AIM OF THE EXERCISE => Reproduce only the lines of the material below that start at the line containing "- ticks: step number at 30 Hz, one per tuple" and stop at the line containing "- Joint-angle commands". Keep both end lines.

SUPPLIED DATA =>
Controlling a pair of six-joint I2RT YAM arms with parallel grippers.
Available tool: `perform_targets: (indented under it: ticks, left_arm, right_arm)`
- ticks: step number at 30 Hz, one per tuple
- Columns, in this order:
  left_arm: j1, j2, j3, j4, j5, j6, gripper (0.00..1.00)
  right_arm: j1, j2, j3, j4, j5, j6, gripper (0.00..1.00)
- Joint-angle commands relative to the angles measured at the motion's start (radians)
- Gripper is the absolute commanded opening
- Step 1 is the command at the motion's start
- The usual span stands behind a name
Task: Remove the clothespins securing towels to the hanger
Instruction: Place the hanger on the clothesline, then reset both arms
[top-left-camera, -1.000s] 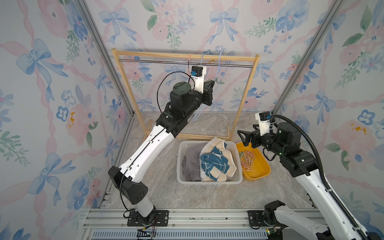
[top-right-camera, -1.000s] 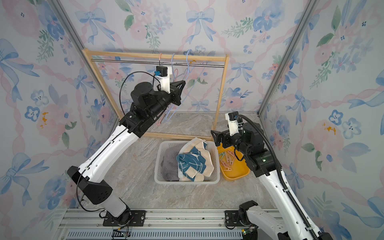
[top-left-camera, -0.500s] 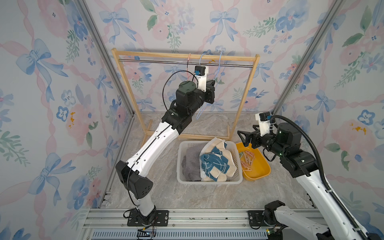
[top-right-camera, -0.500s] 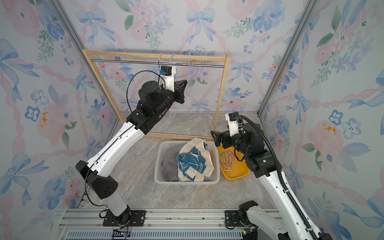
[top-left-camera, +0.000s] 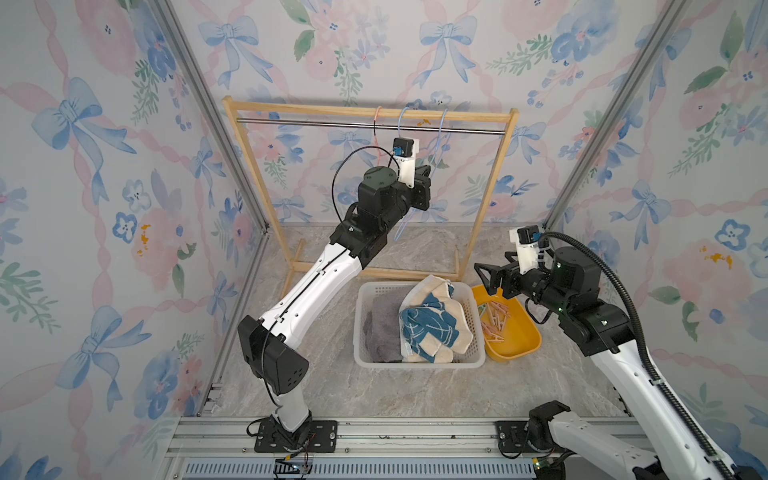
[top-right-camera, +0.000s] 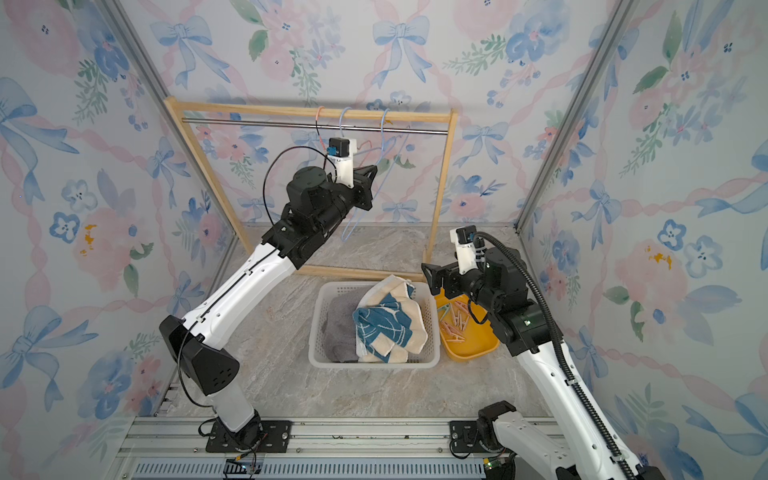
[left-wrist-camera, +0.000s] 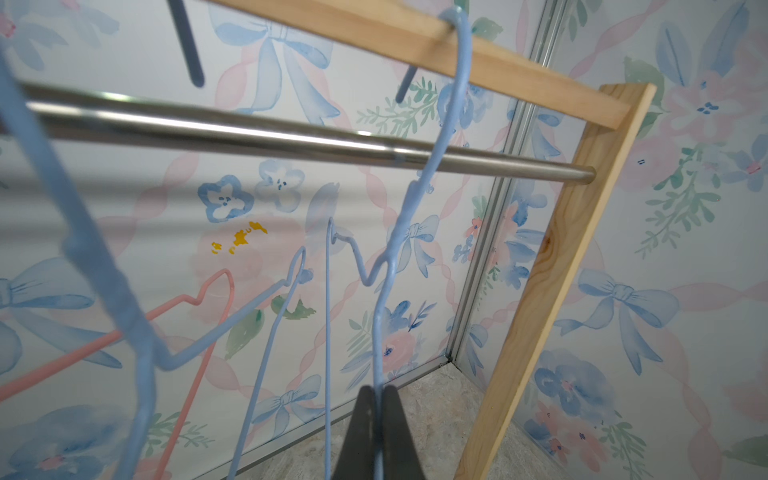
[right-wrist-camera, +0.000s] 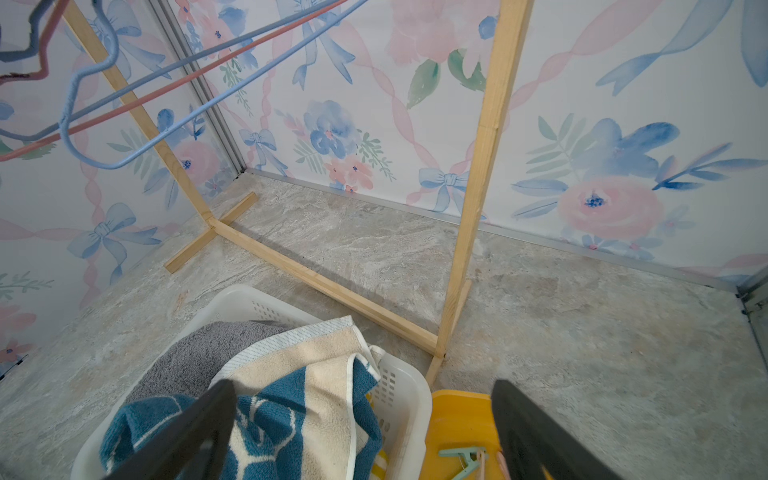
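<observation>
Clothespins (top-left-camera: 496, 320) in tray (top-left-camera: 521, 336), below right tool (top-left-camera: 485, 279) (apart)

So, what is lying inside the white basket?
The white basket holds a grey towel and a crumpled blue-and-cream towel. A yellow-striped towel peeks out beneath it; the rest of that one and the basket's bottom are covered.

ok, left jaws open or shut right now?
Shut. In the left wrist view the left gripper has its jaws pinched together on the wire of a blue hanger hanging on the wooden rack.
</observation>
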Motion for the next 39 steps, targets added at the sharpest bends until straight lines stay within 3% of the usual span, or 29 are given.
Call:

TASK OUTPUT =>
- ticks: step number at 30 Hz, one per tuple
- Columns, in this order:
  left_arm: j1, j2, j3, j4, j5, j6, gripper (0.00..1.00)
  right_arm: j1, j2, j3, j4, j5, j6, gripper (0.00..1.00)
- Joint-angle commands relative to the angles measured at the motion's start (radians)

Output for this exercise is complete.